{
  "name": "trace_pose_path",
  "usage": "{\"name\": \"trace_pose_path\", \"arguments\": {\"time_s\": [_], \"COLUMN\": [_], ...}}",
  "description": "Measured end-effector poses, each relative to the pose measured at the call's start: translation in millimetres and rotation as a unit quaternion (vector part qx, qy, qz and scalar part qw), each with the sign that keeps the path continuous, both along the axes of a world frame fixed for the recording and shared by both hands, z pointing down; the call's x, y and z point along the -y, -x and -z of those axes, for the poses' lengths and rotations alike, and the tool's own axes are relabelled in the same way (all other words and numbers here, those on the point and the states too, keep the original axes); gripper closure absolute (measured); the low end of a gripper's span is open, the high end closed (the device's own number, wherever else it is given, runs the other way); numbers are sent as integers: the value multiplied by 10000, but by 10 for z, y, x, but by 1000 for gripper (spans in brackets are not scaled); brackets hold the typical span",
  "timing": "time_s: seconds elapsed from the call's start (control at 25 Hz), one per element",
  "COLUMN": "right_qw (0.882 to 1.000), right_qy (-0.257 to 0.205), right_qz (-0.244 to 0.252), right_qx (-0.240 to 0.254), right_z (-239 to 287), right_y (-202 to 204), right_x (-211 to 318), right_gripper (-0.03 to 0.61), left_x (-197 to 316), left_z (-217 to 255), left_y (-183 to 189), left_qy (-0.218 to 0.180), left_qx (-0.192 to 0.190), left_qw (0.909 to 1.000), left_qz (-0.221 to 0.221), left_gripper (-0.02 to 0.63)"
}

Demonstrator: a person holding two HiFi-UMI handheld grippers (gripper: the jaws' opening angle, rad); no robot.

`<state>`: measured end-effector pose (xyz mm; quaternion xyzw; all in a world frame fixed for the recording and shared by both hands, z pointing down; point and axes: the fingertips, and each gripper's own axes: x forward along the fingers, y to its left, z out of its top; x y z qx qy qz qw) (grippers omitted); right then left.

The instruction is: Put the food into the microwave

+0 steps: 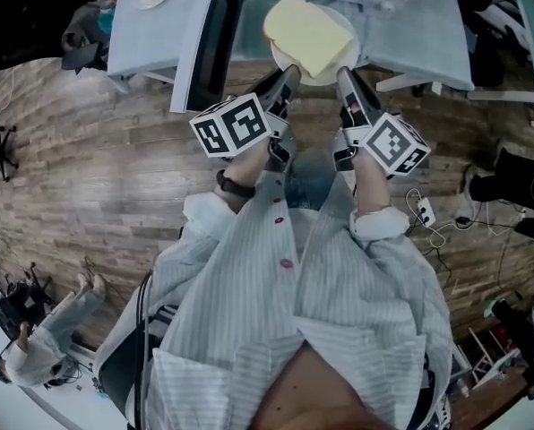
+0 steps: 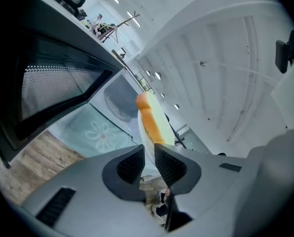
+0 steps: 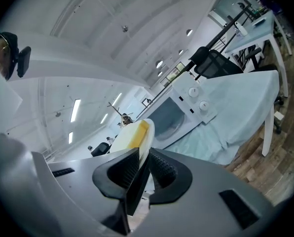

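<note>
A pale blue cloth-covered table (image 1: 419, 34) carries the white microwave (image 3: 172, 116), its door open. Just in front, a round white plate (image 1: 349, 27) bears the pale yellow bread slab (image 1: 310, 34). The left gripper (image 1: 289, 73) and right gripper (image 1: 344, 74) each pinch the plate's rim.

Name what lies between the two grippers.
A plate with bread, its rim clamped by the left gripper and right gripper; the head view shows it.

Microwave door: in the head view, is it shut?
No, the microwave door stands swung open, to the left of the plate of bread.
</note>
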<state>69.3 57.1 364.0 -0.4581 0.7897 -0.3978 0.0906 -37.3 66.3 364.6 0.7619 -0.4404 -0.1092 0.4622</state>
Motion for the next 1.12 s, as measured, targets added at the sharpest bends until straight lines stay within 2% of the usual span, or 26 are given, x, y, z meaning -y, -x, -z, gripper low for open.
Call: {"name": "trace_pose_path", "arguments": {"time_s": [0.16, 0.48, 1.12], "right_qw": [9999, 9997, 9972], "right_qy": [123, 233, 465], "right_qz": [-78, -48, 586], "right_qx": [18, 27, -86], "right_z": [-103, -220, -304], "right_y": [94, 63, 29], "right_x": [303, 617, 1579], "right_gripper": [500, 500, 500], "left_x": [323, 625, 1447], "left_z": [-94, -235, -350], "left_y": [100, 68, 14], "left_qy": [87, 230, 471], "left_qx": [15, -17, -66], "left_qw": [9999, 9997, 9970], "left_qz": [-49, 25, 607], "left_gripper": [548, 548, 548]}}
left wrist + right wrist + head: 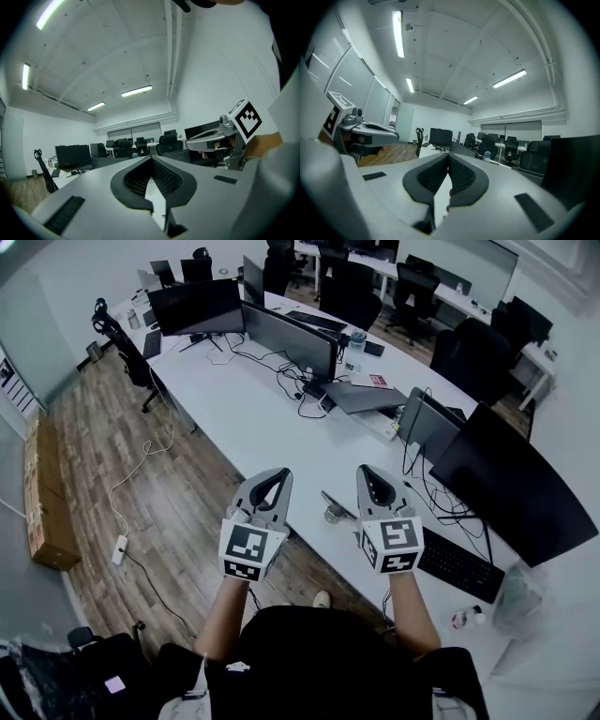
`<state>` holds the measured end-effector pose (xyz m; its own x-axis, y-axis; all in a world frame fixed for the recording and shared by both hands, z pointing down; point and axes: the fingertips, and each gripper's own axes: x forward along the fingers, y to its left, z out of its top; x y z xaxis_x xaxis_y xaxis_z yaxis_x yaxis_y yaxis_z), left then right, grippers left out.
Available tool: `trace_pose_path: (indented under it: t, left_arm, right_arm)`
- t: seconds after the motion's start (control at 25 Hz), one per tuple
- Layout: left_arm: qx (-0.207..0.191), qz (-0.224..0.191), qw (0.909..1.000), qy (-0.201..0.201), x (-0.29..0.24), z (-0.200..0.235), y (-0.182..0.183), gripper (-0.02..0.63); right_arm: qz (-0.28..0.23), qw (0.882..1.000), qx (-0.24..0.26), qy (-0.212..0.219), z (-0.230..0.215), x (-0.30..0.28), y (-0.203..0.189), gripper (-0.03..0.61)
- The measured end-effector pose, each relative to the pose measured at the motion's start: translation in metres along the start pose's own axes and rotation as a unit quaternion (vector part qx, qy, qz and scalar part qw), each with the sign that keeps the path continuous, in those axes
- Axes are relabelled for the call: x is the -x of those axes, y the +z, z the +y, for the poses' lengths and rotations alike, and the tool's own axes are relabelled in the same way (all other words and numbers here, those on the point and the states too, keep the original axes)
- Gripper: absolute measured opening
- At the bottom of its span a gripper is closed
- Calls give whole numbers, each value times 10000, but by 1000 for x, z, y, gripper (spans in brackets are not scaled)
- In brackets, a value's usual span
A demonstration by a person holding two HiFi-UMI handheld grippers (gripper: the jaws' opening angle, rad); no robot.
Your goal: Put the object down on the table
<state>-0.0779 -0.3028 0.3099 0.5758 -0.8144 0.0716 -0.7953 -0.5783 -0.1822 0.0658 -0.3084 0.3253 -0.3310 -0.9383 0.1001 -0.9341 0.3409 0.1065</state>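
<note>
Long white table (234, 409) fills the head view; the gripper views just look level across the office. Left gripper (273, 476) and right gripper (376, 474) are held side by side, jaws pinched shut, empty. Small silvery object (335, 513) sits on the table between them, head view only.

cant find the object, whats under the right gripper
The table, with a small object lying on it just left of the right gripper. Directly beneath, the gripper hides the tabletop.

No words, brands or numbers can be read — the left cube (249, 551) and right cube (394, 542) carry only black-and-white square markers, and print on the red-and-white booklet (377, 381) is too small.
</note>
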Motion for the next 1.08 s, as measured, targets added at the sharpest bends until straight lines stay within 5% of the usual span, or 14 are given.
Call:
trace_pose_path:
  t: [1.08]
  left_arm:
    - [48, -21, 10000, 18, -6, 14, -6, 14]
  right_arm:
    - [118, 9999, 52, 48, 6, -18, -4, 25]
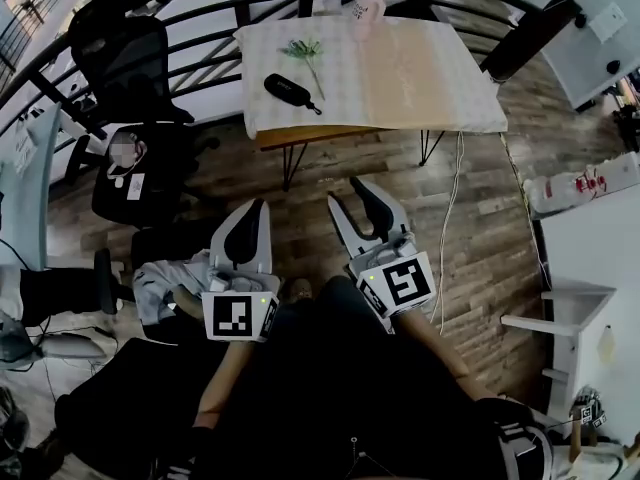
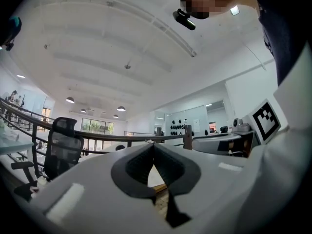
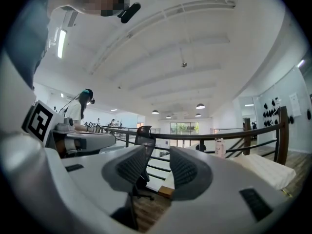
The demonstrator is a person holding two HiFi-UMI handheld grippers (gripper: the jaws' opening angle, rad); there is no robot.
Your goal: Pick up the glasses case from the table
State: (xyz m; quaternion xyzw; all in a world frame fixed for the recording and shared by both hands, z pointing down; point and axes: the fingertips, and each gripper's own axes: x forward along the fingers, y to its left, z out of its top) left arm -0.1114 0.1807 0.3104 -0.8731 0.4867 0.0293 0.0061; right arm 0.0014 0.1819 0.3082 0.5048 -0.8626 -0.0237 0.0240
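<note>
— What are your grippers doing?

— My left gripper has its jaws pressed together, tips meeting, with nothing caught in them; its own view shows the left gripper the same way. My right gripper has its jaws partly spread and holds nothing. In the right gripper view I see only floor and railing through the gap of the right gripper. Both hang over the wood floor, short of the table, touching nothing.

— And the glasses case?

— The glasses case lies flat on the left part of the cloth-covered table, well ahead of both grippers, near the front edge.

— Count it all for me.

— One black glasses case. One green sprig just behind it. One pink cup at the far edge. One table, two grippers. Off to my left there is one black office chair by the railing.
</note>
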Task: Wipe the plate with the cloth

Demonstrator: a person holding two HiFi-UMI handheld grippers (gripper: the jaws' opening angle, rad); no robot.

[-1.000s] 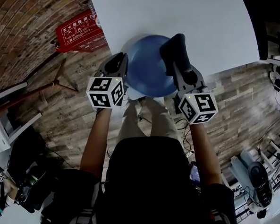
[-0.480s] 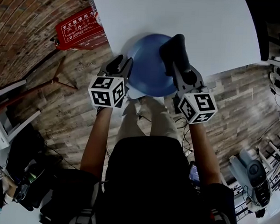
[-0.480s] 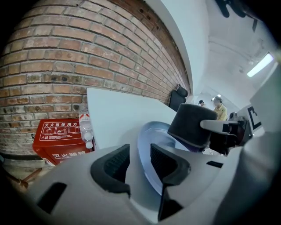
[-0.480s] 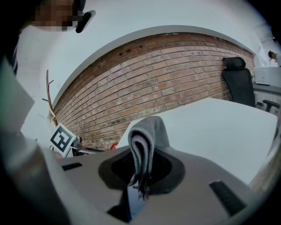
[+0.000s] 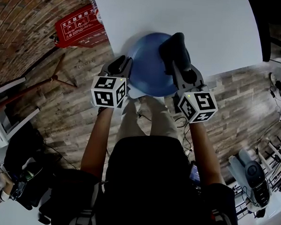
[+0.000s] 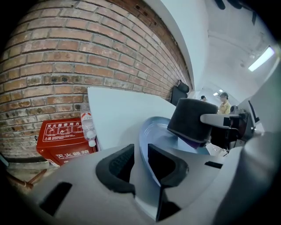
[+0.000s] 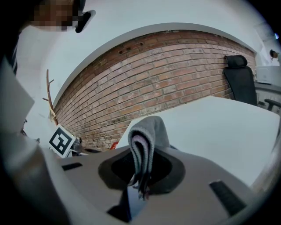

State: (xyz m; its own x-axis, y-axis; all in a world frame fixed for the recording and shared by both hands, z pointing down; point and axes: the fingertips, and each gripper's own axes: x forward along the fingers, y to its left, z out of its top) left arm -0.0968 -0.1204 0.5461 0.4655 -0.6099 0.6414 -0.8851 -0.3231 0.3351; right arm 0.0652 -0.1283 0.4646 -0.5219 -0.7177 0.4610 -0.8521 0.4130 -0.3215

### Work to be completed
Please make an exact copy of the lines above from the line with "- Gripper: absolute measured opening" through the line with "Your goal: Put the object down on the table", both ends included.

### Response to the exercise
- Gripper: absolute measured opening
- At the bottom of its span a gripper is closed
- Calls give whole numbers, each value times 10000, but by 1000 for x, z, y, gripper (spans in brackets are not scaled)
- In brackets, a value's usual span
A demonstration by a person holding two HiFi-UMI handheld grippers (gripper: the jaws' opening angle, rad); no robot.
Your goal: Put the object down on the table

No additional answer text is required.